**EXERCISE BRIEF**
Leave every picture out and give back the lines below from the first through the line that holds "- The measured", exactly as written.

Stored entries
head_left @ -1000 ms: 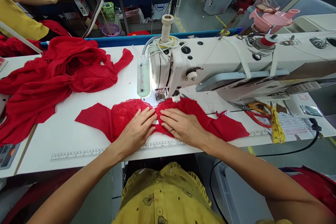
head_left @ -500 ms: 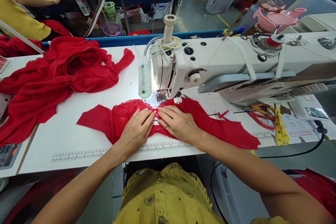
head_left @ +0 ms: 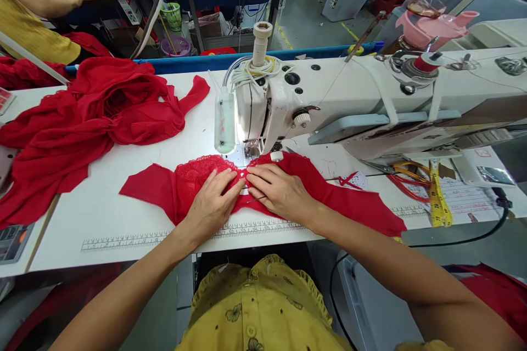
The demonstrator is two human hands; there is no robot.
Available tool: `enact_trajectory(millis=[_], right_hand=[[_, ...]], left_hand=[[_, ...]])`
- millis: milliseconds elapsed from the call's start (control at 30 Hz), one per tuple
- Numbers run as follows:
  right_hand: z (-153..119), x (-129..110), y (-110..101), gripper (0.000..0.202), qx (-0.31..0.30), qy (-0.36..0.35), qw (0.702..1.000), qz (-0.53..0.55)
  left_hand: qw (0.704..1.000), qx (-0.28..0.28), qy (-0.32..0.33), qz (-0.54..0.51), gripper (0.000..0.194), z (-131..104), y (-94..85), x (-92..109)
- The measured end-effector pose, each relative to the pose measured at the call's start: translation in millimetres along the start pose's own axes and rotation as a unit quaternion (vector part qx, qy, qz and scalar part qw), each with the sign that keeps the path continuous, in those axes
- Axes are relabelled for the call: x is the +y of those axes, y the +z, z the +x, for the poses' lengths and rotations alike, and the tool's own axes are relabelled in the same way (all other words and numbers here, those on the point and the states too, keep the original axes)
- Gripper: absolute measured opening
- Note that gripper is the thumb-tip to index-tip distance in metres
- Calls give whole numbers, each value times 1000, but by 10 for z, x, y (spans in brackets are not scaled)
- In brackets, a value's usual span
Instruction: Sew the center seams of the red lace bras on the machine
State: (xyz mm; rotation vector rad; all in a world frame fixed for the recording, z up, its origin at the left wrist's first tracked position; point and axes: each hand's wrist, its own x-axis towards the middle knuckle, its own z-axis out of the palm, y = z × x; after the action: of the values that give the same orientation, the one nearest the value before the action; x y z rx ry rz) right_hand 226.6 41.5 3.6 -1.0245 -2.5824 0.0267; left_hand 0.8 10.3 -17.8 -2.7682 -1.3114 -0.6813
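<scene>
A red lace garment piece lies spread on the white sewing table, its middle just in front of the presser foot of the sewing machine. On its left lace cup rests my left hand, fingers bent and pressed together on the cloth. My right hand lies on the right part near the centre, holding the cloth, and a thin dark metal tool shows beneath its fingers. Both hands' fingertips almost meet at the garment's narrow centre. The machine's lamp lights this spot.
A heap of red garments lies at the left. Orange-handled scissors, a yellow measuring tape and papers lie at the right. A printed ruler runs along the front edge. Another person's arm is at the upper left.
My left index finger has shifted slightly at the garment's centre. The machine appears slightly further left in view. The other person's hand has moved left.
</scene>
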Motion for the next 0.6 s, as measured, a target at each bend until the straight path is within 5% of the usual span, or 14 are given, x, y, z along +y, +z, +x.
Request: enact_trajectory(millis=[600], right_hand=[[-29,21,66,32,-5,-8,1000,-28]], left_hand=[[999,-26,-41,-25,37,20,-4,15]])
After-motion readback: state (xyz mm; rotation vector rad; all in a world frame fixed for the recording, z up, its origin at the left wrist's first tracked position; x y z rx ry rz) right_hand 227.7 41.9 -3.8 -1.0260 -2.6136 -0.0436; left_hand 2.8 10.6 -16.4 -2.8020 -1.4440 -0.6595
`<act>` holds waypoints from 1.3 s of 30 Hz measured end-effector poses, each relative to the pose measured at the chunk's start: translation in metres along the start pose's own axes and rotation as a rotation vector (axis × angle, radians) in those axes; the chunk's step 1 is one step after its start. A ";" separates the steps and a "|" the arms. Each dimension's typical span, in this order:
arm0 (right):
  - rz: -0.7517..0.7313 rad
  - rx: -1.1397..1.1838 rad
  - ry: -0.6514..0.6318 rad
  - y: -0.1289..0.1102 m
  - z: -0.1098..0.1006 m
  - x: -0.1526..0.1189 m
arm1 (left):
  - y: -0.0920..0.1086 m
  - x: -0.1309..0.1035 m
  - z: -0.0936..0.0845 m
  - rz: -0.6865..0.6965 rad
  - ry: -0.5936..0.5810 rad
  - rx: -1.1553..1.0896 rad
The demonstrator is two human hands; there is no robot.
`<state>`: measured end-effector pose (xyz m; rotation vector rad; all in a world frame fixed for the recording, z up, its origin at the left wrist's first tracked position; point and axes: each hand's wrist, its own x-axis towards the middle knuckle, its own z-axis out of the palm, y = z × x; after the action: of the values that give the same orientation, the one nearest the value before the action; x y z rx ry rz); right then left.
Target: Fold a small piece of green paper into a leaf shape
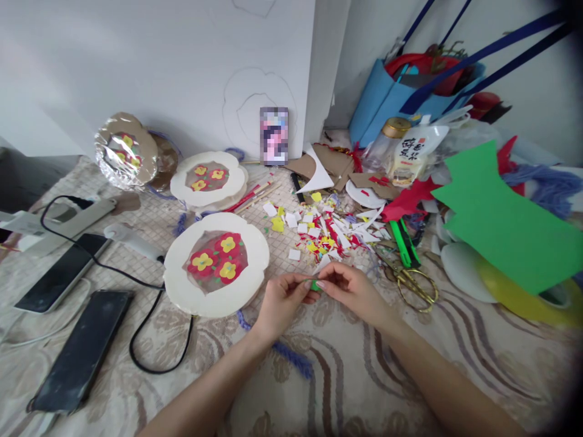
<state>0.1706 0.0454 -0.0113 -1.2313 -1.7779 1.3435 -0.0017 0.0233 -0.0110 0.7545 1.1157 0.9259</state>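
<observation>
A small green piece point(315, 284) is pinched between the fingertips of both hands, low in the middle of the view. My left hand point(283, 301) has its thumb and fingers closed on the piece from the left. From the right, my right hand point(354, 295) grips it with thumb and forefinger. Just left of my hands lies a white scalloped disc point(170, 265) with red and yellow flowers at its centre. A second such disc point(179, 180) is behind it. Gold-handled scissors point(415, 287) rest to the right of my right hand, beside a green cutter point(403, 243).
Paper scraps point(314, 229) are scattered beyond my hands. A large green sheet point(510, 218) and a yellow tape roll point(523, 297) lie right. A glue gun point(132, 238), cables and two dark phones point(84, 349) are left. A blue bag point(376, 100) stands at the back.
</observation>
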 end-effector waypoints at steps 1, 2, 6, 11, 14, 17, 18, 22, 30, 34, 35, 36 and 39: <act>0.006 0.006 -0.005 0.001 0.000 0.000 | 0.000 0.000 0.000 0.008 0.002 0.014; 0.010 0.014 -0.009 0.001 0.001 0.000 | 0.000 0.000 0.001 0.015 0.003 0.026; 0.034 0.054 -0.021 -0.002 0.001 0.000 | 0.000 -0.001 0.001 0.019 0.009 0.047; 0.051 0.064 -0.027 -0.004 0.000 0.000 | -0.001 0.000 0.001 0.007 -0.001 0.024; 0.060 0.066 -0.037 -0.004 0.000 0.000 | -0.002 0.000 0.001 0.017 -0.029 0.024; 0.070 0.069 -0.045 -0.004 0.001 0.000 | -0.003 0.001 0.001 0.013 -0.013 0.032; 0.072 0.072 -0.046 -0.004 0.001 0.000 | -0.003 0.001 0.000 0.008 -0.002 0.035; 0.118 0.112 -0.049 -0.005 0.001 0.000 | -0.003 0.001 0.000 0.006 0.008 0.046; 0.142 0.157 -0.067 -0.007 0.002 0.000 | -0.002 -0.001 -0.001 0.024 -0.003 0.064; 0.147 0.165 -0.068 -0.006 0.003 0.001 | -0.001 -0.001 0.000 0.028 0.004 0.070; 0.147 0.161 -0.068 -0.006 0.004 0.001 | -0.002 -0.001 0.000 0.029 0.004 0.076; 0.145 0.159 -0.069 -0.006 0.004 0.001 | -0.002 -0.001 0.000 0.031 0.005 0.082; 0.138 0.160 -0.077 -0.006 0.004 0.001 | -0.002 -0.001 -0.001 0.033 0.003 0.095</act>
<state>0.1653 0.0444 -0.0071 -1.2474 -1.6255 1.5984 -0.0018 0.0218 -0.0130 0.8513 1.1591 0.9074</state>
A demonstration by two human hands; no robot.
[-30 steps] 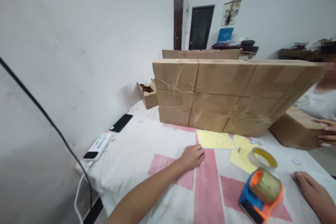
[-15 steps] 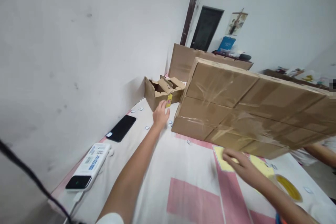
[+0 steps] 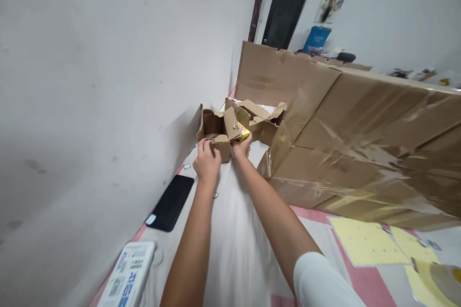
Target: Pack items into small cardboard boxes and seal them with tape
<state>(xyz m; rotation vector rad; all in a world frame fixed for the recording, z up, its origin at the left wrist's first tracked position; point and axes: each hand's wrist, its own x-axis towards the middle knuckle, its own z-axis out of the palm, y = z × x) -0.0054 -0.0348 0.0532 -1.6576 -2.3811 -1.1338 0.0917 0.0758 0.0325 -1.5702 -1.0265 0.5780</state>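
A pale wall (image 3: 90, 81) is filling the left side, and beside it the bench (image 3: 237, 259) is stretching away under a white cloth with pink and yellow patches. A large block of taped cardboard boxes (image 3: 360, 144) is standing on the right, running from the middle toward the right edge. At the far left, close to the wall, a small open box (image 3: 224, 151) is sitting with its torn flaps raised; a second torn box (image 3: 268, 129) is standing just right of it, near the block. On the near left, a white device (image 3: 127, 273) is lying along the bench edge, and a black phone (image 3: 171, 201) is lying farther back. The left hand (image 3: 208, 160) is resting its partly curled fingers against the small box's near wall; whether it is gripping, I cannot tell. The right hand (image 3: 242, 147) is closing narrowly around a yellow packet (image 3: 243, 130), which is showing beside the small box's right flap.
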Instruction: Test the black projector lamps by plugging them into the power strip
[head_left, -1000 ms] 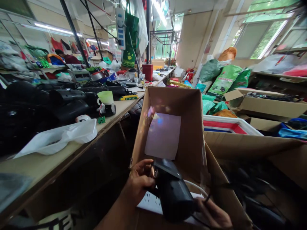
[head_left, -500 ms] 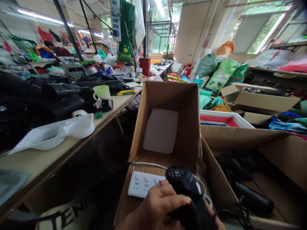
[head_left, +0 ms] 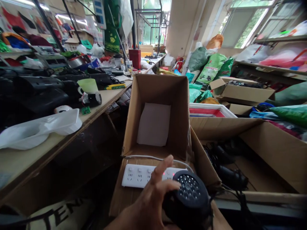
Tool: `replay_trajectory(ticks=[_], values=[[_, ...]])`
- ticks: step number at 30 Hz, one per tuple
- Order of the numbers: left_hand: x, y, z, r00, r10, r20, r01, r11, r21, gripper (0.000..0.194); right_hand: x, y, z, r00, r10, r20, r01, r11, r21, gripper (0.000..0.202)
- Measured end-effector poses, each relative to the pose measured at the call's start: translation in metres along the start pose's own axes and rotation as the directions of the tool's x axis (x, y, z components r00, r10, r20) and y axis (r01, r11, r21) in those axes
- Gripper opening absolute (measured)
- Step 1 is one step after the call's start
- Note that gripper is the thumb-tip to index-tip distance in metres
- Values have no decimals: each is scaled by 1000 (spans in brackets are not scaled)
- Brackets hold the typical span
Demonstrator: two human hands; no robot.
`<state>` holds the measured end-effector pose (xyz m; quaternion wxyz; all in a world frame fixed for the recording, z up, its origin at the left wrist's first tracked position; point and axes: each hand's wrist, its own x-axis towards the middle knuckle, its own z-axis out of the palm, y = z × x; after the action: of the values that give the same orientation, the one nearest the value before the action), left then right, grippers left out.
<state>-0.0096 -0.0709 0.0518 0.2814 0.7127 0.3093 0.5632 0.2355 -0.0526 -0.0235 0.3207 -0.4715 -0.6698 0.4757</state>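
A black hair dryer (head_left: 189, 204) is held up at the bottom of the view, its round honeycomb grille facing up toward me. My left hand (head_left: 153, 198) is beside it with the fingers apart, one fingertip at the grille's rim. My right hand (head_left: 219, 217) is mostly hidden behind the dryer and supports it from the right; its fingers do not show. Just beyond lies a white power strip (head_left: 136, 176), partly covered by my left hand, with small red lights lit near the dryer. Its white cable (head_left: 148, 157) runs along behind it.
An upright cardboard box (head_left: 130, 127) with a white sheet (head_left: 154, 124) inside stands ahead. To the right, a larger carton (head_left: 271, 153) holds several black dryers. The workbench (head_left: 96, 118) on the left bears a white plastic tray (head_left: 64, 123), a green cup (head_left: 88, 85) and black housings.
The dryer has turned so its grille faces me more, and it sits further right. My left fingers have lifted and spread from its body. The view has shifted slightly right.
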Motion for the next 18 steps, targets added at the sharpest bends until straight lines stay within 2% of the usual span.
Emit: replay_trajectory(ticks=[2,4,6,8,10,13,16,18], values=[[9,9,-5,996,-59,67,63,997,-53,85,-3,-9,-5,999,33,13,-34,998,57,60],[17,15,-9,977,-117,179,134,987,-85,92,-4,-17,-10,997,69,33,-73,987,146,60],[25,18,-9,938,-182,296,223,968,-112,92,-5,-24,-16,991,108,74,-123,960,252,56],[31,19,-5,896,-235,377,302,944,-130,86,-7,-29,-22,983,130,128,-166,926,340,65],[38,20,0,860,-286,423,371,919,-133,81,-13,-34,-29,976,136,170,-194,898,394,82],[46,21,12,797,-375,472,486,864,-134,77,-26,-43,-40,965,181,189,-250,845,473,91],[49,20,30,742,-420,522,583,790,-193,68,-41,-52,-53,950,287,123,-311,831,461,77],[48,16,45,729,-408,549,607,755,-246,64,-55,-53,-63,935,351,52,-339,840,423,57]])
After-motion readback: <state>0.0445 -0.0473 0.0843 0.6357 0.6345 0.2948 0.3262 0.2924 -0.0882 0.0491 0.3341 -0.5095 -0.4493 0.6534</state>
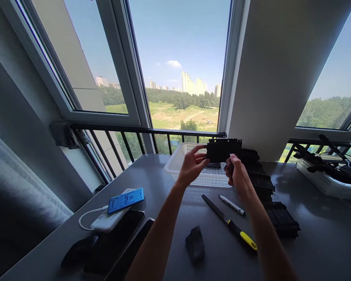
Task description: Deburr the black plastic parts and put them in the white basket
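My left hand (192, 166) grips the left end of a black plastic part (224, 150) with notched edges, held up over a white plastic basket (174, 159). At the part's lower right, my right hand (236, 169) is closed with thumb and fingers pinched together. Something small and pale shows at its thumb tip, too small to name. Behind and below the right hand, several similar black parts (261, 180) stand in a row along the table. Below the hands lie a white marker (231, 205) and a flat file (242, 235) with a black and yellow handle.
A crumpled black lump (195, 244) lies near the front. To the left are a blue phone-like device (125, 201), a white power bank (109, 220) with a cable, and dark phones (131, 222). Another white basket (318, 179) holds black pieces. Railing (152, 132) and windows stand behind.
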Action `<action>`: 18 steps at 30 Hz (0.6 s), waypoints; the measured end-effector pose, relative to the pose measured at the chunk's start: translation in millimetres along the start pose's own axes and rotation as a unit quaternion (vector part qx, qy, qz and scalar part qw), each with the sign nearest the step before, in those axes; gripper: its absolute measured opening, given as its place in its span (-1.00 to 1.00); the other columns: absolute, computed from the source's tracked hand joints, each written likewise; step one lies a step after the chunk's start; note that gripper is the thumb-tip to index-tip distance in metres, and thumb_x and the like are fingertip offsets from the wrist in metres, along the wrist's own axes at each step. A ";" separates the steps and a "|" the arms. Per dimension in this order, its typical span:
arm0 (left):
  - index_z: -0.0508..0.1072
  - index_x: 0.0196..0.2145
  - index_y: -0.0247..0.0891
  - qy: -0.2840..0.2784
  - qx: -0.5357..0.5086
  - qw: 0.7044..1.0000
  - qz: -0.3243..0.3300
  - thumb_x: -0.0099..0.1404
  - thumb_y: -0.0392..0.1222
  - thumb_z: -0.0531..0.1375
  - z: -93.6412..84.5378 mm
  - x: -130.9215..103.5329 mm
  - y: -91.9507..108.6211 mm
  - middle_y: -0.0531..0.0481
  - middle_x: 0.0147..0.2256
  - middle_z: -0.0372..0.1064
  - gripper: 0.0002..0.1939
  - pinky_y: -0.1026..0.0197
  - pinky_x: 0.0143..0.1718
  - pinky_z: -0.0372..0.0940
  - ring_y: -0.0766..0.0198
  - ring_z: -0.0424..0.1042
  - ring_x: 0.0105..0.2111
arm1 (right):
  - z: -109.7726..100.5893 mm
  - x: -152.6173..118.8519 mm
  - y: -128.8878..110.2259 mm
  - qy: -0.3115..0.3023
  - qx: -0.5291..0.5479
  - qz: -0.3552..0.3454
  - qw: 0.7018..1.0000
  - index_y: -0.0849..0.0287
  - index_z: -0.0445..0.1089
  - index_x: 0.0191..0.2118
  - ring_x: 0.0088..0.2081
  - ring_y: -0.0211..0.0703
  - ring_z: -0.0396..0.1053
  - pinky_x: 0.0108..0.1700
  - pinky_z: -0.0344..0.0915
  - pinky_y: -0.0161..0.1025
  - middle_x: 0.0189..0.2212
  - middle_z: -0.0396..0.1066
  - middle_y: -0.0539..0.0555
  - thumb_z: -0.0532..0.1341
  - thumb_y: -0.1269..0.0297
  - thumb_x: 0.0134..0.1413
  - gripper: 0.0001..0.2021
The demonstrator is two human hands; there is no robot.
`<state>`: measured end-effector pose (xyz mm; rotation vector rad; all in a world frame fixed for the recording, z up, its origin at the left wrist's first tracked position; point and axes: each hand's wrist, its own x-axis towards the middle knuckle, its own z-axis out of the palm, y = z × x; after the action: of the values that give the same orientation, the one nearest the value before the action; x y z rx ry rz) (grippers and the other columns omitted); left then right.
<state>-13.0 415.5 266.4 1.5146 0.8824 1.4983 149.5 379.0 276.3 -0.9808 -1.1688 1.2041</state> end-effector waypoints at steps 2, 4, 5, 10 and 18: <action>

**SOLUTION BELOW**
head_left @ -1000 ms: 
head_left @ -500 ms: 
head_left @ +0 ms: 
The demonstrator is two human hands; there is no robot.
Available tool: `enact_trajectory(millis=[_], right_hand=[[_, ...]], left_hand=[[_, ...]])`
- millis: milliseconds elapsed from the call's start (control at 30 Hz), one per tuple
- Numbers run as follows:
  right_hand: z (-153..119), x (-129..110), y (-110..101), gripper (0.000..0.202), qx (-0.31..0.30), qy (-0.36..0.35), qw (0.702..1.000), qz (-0.53..0.55)
  left_hand: qw (0.704..1.000), qx (-0.28..0.28), qy (-0.32..0.33), qz (-0.54..0.51), gripper (0.000..0.194), z (-131..104), y (-94..85), x (-92..109)
- The measured end-effector pose, each relative to the pose measured at the call's start: translation in millimetres along the start pose's own axes and rotation as a unit quaternion (vector part qx, qy, qz and scalar part qw), each with the sign that keeps the path continuous, in those axes

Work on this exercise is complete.